Last Woman Standing
The bombshell widow and her resentful sister-in-law each wanted the family business for herself. Inside the nasty, operatic feud at Pusateri’s By Alec Scott
Image credit: Kagan McLeod
The condos rising on the northwest corner of Yorkville and Bay start at $2.5 million, while those going up on the northeast, part of the new Four Seasons complex, begin at a mere $1.9 million. At the southwest corner is, of course, Pusateri’s, the purveyor of fine foods for moneyed Toronto, including the future inhabitants of these buildings. It was here that I first heard a woman speak of her cottage’s “luggage room”: she was on her cell, telling the housekeeper that she could find tennis racquets in the luggage room.
The deluxe food hall will celebrate its fifth anniversary this fall.
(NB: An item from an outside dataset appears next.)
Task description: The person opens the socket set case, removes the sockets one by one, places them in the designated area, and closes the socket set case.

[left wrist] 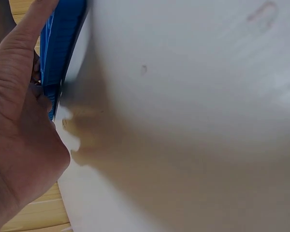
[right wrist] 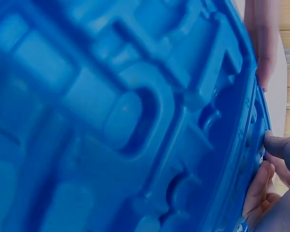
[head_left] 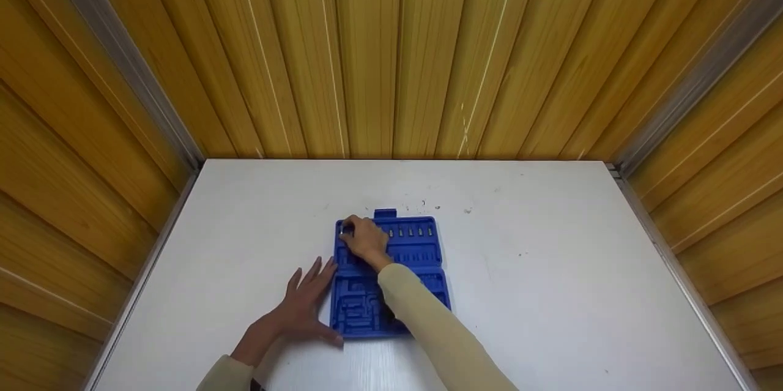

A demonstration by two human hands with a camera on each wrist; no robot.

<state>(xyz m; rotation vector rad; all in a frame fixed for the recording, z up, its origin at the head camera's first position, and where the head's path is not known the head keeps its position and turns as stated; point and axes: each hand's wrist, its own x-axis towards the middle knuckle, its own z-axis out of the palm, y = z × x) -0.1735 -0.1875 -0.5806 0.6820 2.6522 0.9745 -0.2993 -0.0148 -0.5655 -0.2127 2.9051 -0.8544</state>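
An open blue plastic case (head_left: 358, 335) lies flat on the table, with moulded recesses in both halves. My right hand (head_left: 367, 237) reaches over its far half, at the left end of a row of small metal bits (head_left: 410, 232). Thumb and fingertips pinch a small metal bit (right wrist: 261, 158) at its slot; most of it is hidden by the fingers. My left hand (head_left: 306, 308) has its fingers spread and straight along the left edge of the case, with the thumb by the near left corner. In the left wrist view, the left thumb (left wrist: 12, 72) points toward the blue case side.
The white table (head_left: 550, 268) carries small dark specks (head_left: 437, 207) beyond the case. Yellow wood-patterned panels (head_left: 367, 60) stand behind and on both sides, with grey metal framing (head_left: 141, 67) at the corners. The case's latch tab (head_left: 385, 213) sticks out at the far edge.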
It has become, in a short span, one of this increasingly, ostentatiously prosperous city’s icons. It signals Yorkville’s move to the next level, from local shopping hub to jet-set destination, a little island of glam in the otherwise mousy, sensible sea of Toronto. There are, within this Aladdin’s cave, more than 22 types of olives and fresh breads ranging from two-bite Ace baguettes to several subspecies of batard. A sign in the café announces, “The North American premiere of Jamón Ibérico de Bellota, the world’s most expensive dry-cured hams.” Mick Jagger’s chef supposedly shops here when the Stones are in town. I’ve spotted Kiefer Sutherland buying a prosciutto panino. Local customers run the gamut from relatively old to new money, from long-established society names to freshly minted ones.
The floors are a rich grey-and-brown marble; the columns throughout are clad in silvery terrazzo tiles; the light descends gently from glass crescents that look like they’re made of rough, white Japanese origami paper. The whole place shimmers, as if it were a grocery store rendered by Gustav Klimt.
Together with the larger, 17,500-square-foot Avenue and Lawrence branch, Pusateri’s sells as much as $50 million worth of groceries a year. The stores have made a tidy fortune for two families—two families that used to consider themselves one, before the nasty, operatic feud that split them apart.